Extra motivation can kick addictions, lead to healthier behaviors

Apr 15, 2009 20:21 GMT  ·  By
Study determines that financial incentives work wonders when it comes to helping people alter habitual behaviors
   Study determines that financial incentives work wonders when it comes to helping people alter habitual behaviors

Smoking, not getting enough exercise, excessive consumption of alcohol, taking drugs, overeating and many other habitual behaviors that have disastrous consequences in the long run can be successfully altered and corrected with the help of financial incentives. A new study, published on BMJ, comes to show that short-term motivation can help people kick addictions and, thus, induce healthier behaviors.

Discentives (such as tobacco and alcohol taxes) are known to alter consumer behavior in the sense that having to pay a higher price for a certain product often “talks” people out of buying it. However, the way financial incentives (in the form of food vouchers, gym subscriptions and prizes in cash) actually work has never been precisely established, which is the purpose of the latest study.

According to the aforementioned online medical publication, Theresa M Marteau, professor of health psychology, Richard E Ashcroft, professor of bioethics, and Adam Oliver, RCUK senior academic fellow in health economics and policy have determined that, “Personal financial incentives are increasingly being used to motivate patients and general populations to change their behavior, most often as part of schemes aimed at reducing rates of obesity, smoking, and other addictive behaviors.”

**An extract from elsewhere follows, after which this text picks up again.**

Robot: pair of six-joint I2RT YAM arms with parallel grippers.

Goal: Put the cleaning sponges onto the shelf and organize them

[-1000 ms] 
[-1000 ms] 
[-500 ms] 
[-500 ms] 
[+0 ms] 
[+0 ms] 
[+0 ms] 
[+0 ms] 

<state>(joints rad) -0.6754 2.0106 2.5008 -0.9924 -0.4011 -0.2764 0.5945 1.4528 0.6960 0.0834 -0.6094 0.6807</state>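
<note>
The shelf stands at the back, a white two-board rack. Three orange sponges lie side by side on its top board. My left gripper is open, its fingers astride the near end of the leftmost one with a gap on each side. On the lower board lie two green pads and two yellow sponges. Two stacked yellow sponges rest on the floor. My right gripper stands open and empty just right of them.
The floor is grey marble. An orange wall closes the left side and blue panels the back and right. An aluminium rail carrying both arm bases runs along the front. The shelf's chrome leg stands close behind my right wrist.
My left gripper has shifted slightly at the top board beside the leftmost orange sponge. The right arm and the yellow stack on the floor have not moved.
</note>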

Moreover, these incentives work in the short term, that is, they help one change a behavioral pattern with positive health implications in the long run. Rewarding someone for quitting smoking or giving up junk food and taking up exercise seems to be the ideal way to push them into the right direction, on the path to a healthier and ultimately happier life – if it weren’t for the moral and unintended implications of such “rewards.”

As the authors point out, financial incentives come with downsides because they affect (intrinsic) motivation, personal choice, as well as alter the doctor-patient relationship. Whether these incentives can’t also be considered bribery is also an issue that is still up for debate, as is what happens with one’s will and determination when they stop coming.

“Even when incentives change behavior, their use in health contexts has attracted criticism. Some of the most vociferous criticism by professionals has focused on the offer of payment to patients for adherence to antipsychotic drugs, with healthcare professionals viewing such schemes as undermining of patients’ autonomy and personal responsibility, as well as damaging the trust inherent in the doctor-patient relationship. Similar views are evident in public attitudes towards the use of incentives in other healthcare contexts. Their use has often been construed as a form of bribery and coercion.” BMJ writes, citing the authors.

Nevertheless, as we also pointed out in the past, extrinsic motivation can come from all places. For instance, instead of receiving money, people can offer to pay certain amounts (to charitable organizations mostly) in case they fail to kick a habit or change something about their current lifestyle, with countless websites of the type being set up to motivate people into making a difference.